### Exercise prompt
Please restate the lines shown below exactly, every one of them.
(Provided material Opens)
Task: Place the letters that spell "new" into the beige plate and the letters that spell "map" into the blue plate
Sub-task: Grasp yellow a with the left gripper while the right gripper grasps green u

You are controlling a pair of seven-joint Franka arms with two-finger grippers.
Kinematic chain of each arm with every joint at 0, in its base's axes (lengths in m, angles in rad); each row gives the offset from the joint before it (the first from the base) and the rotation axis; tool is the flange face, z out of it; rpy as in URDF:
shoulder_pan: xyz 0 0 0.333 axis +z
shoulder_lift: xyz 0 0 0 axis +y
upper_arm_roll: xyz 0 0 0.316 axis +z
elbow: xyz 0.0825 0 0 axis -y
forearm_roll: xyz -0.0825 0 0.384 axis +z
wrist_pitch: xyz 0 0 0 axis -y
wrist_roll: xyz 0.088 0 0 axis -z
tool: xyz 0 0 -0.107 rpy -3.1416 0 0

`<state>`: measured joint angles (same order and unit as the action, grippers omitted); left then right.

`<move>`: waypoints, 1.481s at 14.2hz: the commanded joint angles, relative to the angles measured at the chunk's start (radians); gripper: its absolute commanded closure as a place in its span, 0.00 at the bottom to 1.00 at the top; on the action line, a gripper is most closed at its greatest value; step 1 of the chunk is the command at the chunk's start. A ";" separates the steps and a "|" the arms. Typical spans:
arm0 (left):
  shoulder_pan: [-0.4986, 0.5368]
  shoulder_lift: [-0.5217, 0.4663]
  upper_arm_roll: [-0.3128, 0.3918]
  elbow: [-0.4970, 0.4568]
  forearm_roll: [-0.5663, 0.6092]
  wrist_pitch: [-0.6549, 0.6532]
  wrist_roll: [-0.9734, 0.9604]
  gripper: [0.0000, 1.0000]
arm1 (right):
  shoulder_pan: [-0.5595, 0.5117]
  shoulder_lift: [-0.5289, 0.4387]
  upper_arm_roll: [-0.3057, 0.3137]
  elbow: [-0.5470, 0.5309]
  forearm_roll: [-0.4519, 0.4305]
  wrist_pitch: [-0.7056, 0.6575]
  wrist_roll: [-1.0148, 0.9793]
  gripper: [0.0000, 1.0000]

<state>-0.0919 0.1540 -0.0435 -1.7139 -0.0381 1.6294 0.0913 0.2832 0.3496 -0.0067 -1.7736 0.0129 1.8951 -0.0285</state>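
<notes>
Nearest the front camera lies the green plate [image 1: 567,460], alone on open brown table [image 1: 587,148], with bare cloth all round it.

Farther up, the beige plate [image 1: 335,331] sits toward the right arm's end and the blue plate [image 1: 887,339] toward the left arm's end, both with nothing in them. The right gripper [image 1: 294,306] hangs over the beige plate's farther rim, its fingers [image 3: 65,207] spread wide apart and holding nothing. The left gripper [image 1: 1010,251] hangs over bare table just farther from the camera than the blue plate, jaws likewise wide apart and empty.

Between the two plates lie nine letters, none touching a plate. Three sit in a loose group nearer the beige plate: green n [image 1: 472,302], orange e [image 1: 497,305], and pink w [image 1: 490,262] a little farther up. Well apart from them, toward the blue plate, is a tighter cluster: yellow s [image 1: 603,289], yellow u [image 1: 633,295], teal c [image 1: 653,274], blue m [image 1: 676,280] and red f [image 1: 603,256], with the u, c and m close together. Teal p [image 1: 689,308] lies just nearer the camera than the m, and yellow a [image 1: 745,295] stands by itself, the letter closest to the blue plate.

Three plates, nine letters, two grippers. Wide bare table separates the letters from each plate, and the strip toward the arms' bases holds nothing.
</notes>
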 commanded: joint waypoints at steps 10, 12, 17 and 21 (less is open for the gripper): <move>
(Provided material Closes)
### Response to the exercise
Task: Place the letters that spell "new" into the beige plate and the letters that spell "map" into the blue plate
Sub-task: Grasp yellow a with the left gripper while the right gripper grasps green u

You are controlling a pair of seven-joint Franka arms with two-finger grippers.
Kinematic chain of each arm with every joint at 0, in its base's axes (lengths in m, angles in rad); each row gives the offset from the joint before it (the first from the base) and the rotation axis; tool is the flange face, z out of it; rpy as in URDF:
shoulder_pan: xyz 0 0 0.333 axis +z
shoulder_lift: xyz 0 0 0 axis +y
upper_arm_roll: xyz 0 0 0.316 axis +z
elbow: xyz 0.0825 0 0 axis -y
forearm_roll: xyz -0.0825 0 0.384 axis +z
wrist_pitch: xyz 0 0 0 axis -y
wrist_roll: xyz 0.088 0 0 axis -z
tool: xyz 0 0 -0.107 rpy -3.1416 0 0

`<state>`: measured joint angles (same order and unit as the action, grippers omitted); left then right.

`<move>`: waypoints, 1.481s at 14.2hz: the commanded joint angles, relative to the angles measured at the chunk's start (radians); gripper: its absolute commanded closure as a place in its span, 0.00 at the bottom to 1.00 at the top; on the action line, a gripper is most closed at its greatest value; step 1 of the chunk is the command at the chunk's start. A ";" separates the steps and a "|" the arms. Typical spans:
arm0 (left):
  shoulder_pan: [-0.4986, 0.5368]
  shoulder_lift: [-0.5217, 0.4663]
  upper_arm_roll: [-0.3128, 0.3918]
  elbow: [-0.4970, 0.4568]
  forearm_roll: [-0.5663, 0.6092]
  wrist_pitch: [-0.6549, 0.6532]
  wrist_roll: [-0.9734, 0.9604]
  gripper: [0.0000, 1.0000]
arm1 (right):
  shoulder_pan: [-0.5595, 0.5117]
  shoulder_lift: [-0.5289, 0.4387]
  upper_arm_roll: [-0.3057, 0.3137]
  elbow: [-0.5470, 0.5309]
  forearm_roll: [-0.4519, 0.4305]
  wrist_pitch: [-0.7056, 0.6575]
  wrist_roll: [-1.0148, 0.9793]
  gripper: [0.0000, 1.0000]

<state>-0.0919 0.1540 -0.0435 -1.7139 -0.0381 1.6294 0.0913 0.2832 0.3496 -0.0067 -1.7736 0.0129 1.8951 -0.0285</state>
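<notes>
Nearest the front camera lies the green plate [image 1: 567,460], alone on open brown table [image 1: 587,148], with bare cloth all round it.

Farther up, the beige plate [image 1: 335,331] sits toward the right arm's end and the blue plate [image 1: 887,339] toward the left arm's end, both with nothing in them. The right gripper [image 1: 294,306] hangs over the beige plate's farther rim, its fingers [image 3: 65,207] spread wide apart and holding nothing. The left gripper [image 1: 1010,251] hangs over bare table just farther from the camera than the blue plate, jaws likewise wide apart and empty.

Between the two plates lie nine letters, none touching a plate. Three sit in a loose group nearer the beige plate: green n [image 1: 472,302], orange e [image 1: 497,305], and pink w [image 1: 490,262] a little farther up. Well apart from them, toward the blue plate, is a tighter cluster: yellow s [image 1: 603,289], yellow u [image 1: 633,295], teal c [image 1: 653,274], blue m [image 1: 676,280] and red f [image 1: 603,256], with the u, c and m close together. Teal p [image 1: 689,308] lies just nearer the camera than the m, and yellow a [image 1: 745,295] stands by itself, the letter closest to the blue plate.

Three plates, nine letters, two grippers. Wide bare table separates the letters from each plate, and the strip toward the arms' bases holds nothing.
</notes>
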 commanded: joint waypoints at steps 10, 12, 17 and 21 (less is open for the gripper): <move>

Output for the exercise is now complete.